For purposes of this paragraph, a successor or assign shall be
defined as an entity which acquires all or substantially all of the assets or equity of
the Company through a single transaction or multi-step related transactions which
close within a 12 month period.
2. No contract or other legally binding commitment involving the transfer of
ownership or control pursuant to a successorship transaction, whether by sale,
transfer or lease of the Company or substantially all of its assets, will be signed or
otherwise entered into unless it is agreed as a material and irrevocable condition
of entering into, concluding and implementing such transaction that the rates of
pay, rules and working conditions set forth in this Agreement will be assumed by
the successor employer and employees on the then current Pilots’ Seniority List
will be employed in accordance with the provisions of this Agreement.
The
Company shall give notice of the existence of this Agreement to any purchaser,
transferee, lessee, or assignee of the operation covered by this Agreement or any
substantial part thereof. Such notice shall be in writing, with a copy to the
Association, at the time the seller, transferor, or lessor executes a definitive
agreement with respect to a transaction as herein described.
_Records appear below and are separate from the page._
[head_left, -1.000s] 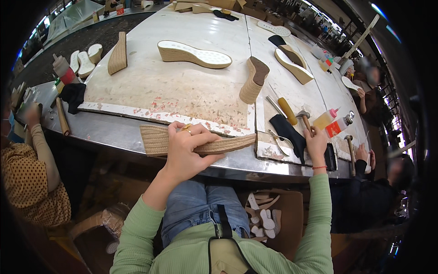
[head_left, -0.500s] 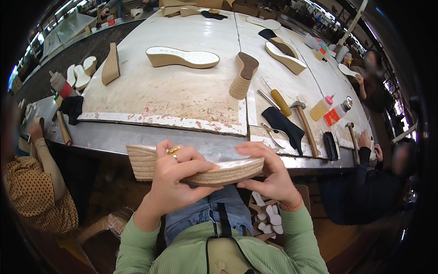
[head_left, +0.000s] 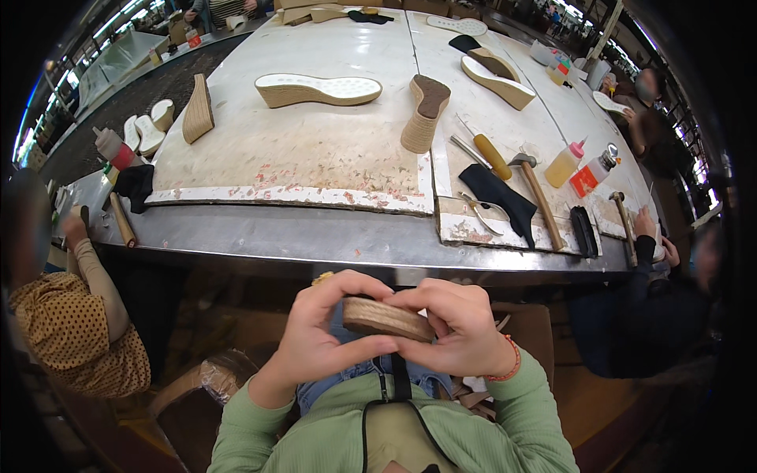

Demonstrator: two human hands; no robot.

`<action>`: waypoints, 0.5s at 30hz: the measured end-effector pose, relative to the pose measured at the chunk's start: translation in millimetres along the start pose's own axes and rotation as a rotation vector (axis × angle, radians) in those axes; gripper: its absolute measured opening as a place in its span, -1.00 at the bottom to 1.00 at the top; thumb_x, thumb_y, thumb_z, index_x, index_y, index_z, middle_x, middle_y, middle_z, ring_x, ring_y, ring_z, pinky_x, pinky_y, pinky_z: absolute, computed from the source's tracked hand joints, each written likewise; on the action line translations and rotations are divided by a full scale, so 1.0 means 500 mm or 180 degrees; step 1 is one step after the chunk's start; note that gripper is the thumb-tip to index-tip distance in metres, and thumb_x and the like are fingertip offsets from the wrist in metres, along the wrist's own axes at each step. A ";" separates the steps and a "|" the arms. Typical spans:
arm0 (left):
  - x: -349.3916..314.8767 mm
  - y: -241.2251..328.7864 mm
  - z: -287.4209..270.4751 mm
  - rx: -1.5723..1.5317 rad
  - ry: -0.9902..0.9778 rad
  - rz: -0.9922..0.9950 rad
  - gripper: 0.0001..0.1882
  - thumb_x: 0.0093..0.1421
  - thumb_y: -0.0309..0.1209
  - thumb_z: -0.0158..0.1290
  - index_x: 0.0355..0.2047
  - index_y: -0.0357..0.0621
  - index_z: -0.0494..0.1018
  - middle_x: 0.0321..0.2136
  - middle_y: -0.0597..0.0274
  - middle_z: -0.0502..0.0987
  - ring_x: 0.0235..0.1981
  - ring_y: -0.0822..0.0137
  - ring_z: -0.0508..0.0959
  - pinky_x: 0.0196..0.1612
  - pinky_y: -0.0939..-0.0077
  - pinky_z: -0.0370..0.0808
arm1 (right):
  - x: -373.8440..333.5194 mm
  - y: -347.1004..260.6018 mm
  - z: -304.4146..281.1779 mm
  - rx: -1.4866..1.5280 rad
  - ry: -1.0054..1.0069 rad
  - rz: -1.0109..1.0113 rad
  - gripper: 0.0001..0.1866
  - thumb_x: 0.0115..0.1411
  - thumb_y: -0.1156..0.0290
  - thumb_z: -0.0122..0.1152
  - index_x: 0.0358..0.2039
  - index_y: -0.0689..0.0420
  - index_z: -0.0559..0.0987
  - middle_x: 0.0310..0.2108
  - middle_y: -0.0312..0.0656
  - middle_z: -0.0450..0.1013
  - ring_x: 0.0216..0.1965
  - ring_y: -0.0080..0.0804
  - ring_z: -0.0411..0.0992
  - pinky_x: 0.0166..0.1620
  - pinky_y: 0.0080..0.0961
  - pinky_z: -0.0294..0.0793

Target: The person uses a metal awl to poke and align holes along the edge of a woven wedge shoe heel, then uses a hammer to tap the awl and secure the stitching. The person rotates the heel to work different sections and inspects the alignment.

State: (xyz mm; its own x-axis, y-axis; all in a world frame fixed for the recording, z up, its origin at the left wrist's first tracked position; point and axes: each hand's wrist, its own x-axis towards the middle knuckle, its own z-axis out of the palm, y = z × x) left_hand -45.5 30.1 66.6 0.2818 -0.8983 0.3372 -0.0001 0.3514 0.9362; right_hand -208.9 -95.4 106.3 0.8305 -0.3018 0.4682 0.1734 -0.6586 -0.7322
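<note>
Between my two hands, in front of my lap, is a wedge shoe sole [head_left: 385,318] with a braided tan rope side and a dark brown bottom edge. One rounded end points toward me; the rest is foreshortened or covered by my fingers. My left hand [head_left: 322,331] grips it from the left, thumb beneath and fingers over the top. From the right, my right hand [head_left: 461,329] pinches it the same way, fingertips close to those of the left. On the table beyond lie a white-topped wedge sole [head_left: 319,88] and a brown-bottomed wedge sole [head_left: 426,114].
Right of centre lie a hammer [head_left: 540,201], an awl [head_left: 490,156], pincers [head_left: 481,213], a black fabric piece [head_left: 501,201] and a yellow glue bottle [head_left: 565,164]. The metal table edge [head_left: 315,240] runs ahead of me. Co-workers sit left [head_left: 87,331] and right [head_left: 631,315].
The sole has turned from lying sideways to pointing its rounded end at me, and sits lower. My hands have moved closer together around that end.
</note>
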 end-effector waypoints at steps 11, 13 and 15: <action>-0.016 -0.025 -0.069 -0.0937 0.0706 0.0417 -0.33 0.00 -0.35 0.41 0.01 -0.15 0.23 -0.33 0.22 0.53 -0.29 0.34 0.60 0.14 0.29 0.38 | -0.076 0.044 -0.028 0.0730 0.1339 0.0709 -0.53 0.04 0.59 0.41 -0.01 0.27 0.51 -0.07 -0.14 0.47 -0.27 -0.60 0.43 -0.23 -0.67 0.50; -0.013 -0.021 -0.086 -0.1324 0.0808 0.0506 -0.36 0.05 -0.32 0.37 0.02 -0.09 0.22 -0.35 0.27 0.49 -0.29 0.36 0.56 0.15 0.26 0.36 | -0.103 0.078 -0.038 0.0898 0.1718 0.1259 -0.62 0.13 0.63 0.29 -0.02 0.30 0.50 -0.08 -0.19 0.47 -0.23 -0.63 0.40 -0.18 -0.70 0.48; -0.012 -0.018 -0.100 -0.1626 0.0889 0.0579 -0.39 0.10 -0.32 0.34 0.04 -0.04 0.22 -0.36 0.30 0.45 -0.29 0.36 0.52 0.16 0.24 0.34 | -0.139 0.121 -0.030 0.1288 0.1767 0.1608 -0.63 0.23 0.54 0.21 0.05 0.28 0.44 -0.05 -0.16 0.47 -0.21 -0.62 0.40 -0.14 -0.69 0.45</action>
State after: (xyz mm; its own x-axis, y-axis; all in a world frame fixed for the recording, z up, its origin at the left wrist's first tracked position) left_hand 0.7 45.4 51.0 0.5615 -0.7331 0.3838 0.3691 0.6370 0.6768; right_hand -264.2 -124.5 36.9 0.4975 -0.8569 0.1350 0.1156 -0.0888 -0.9893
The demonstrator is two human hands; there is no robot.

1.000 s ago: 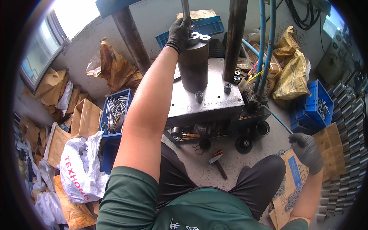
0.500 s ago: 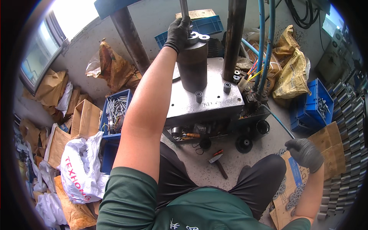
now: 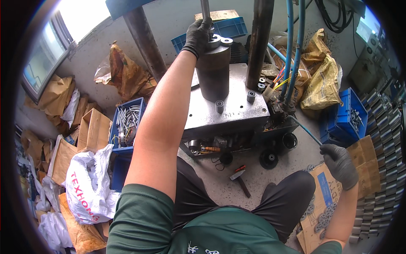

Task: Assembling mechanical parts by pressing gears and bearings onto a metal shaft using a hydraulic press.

3. Unless otherwise agreed, the following provisions shall apply in the event of a
successorship transaction in which the successor is an air carrier or an affiliate of
an air carrier, or a transaction in which the Company acquires control of another
air carrier; and
a. The integration of the seniority lists of the respective pilot groups shall be
governed by Association Merger Policy if both pre-transaction pilot
groups are represented by the Association. If the other pre-transaction
group is not represented by the Association, Sections 3 and 13 of the
Allegheny-Mohawk Labor Protective Provisions ("LPP") shall apply. The
successor or Company, as appropriate, shall accept the integrated
seniority list, including any conditions and restrictions, established
through Association merger policy or LPP proceedings, as applicable;
and,
b. The respective pilot collective bargaining agreements shall be merged
into one agreement as the result of negotiations among the pilot groups
and the successor or the Company. If a fully merged agreement is not
executed within 9 months from the date a final and binding integrated
pilot seniority list is issued, the parties shall jointly submit outstanding
issues to binding interest arbitration; and,
c. The aircraft (including orders and options to purchase aircraft) and the
operations of each pre-transaction airline shall remain separated until
such time as both pilots’ seniority lists are integrated and the pilot
collective bargaining agreements are combined in accordance with
paragraphs D.3.a. and D.3.b., above; and,
d. Pending the merger of the pre-transaction carrier and the pilot collective
bargaining agreements and seniority lists, no pilot on the Pilots’ Seniority
List shall be reduced in status or pay category as an effect of the merger,
purchase or acquisition.
4. The following additional requirements shall be applicable in the event of a merger,
purchase or acquisition involving the Company, regardless of the identity of the
surviving carrier or whether formerly separate operations are to be integrated.
a. Unless and until any operational merger is finally effectuated, the
Association will continue to be recognized as the representative of the
pre-merger Company pilots, so long as such recognition is consistent
with the Railway Labor Act and any applicable rulings or orders of the
National Mediation Board. Recognition of a post-merger representative
shall be governed by the Railway Labor Act and by any applicable rulings
or orders of the National Mediation Board.
b. Subject to applicable securities and other laws and regulations, the
Company will review with the Association the details of any material
agreements relating to successorship transactions in a timely manner,
provided that no financial or other confidential business information need
be disclosed unless suitable arrangements are made for protecting the
confidentiality and use of such information.
c. The Company or surviving carrier, if different than the Company, shall
meet promptly with the Association, upon request, to negotiate the
implementation of the requirements of this paragraph.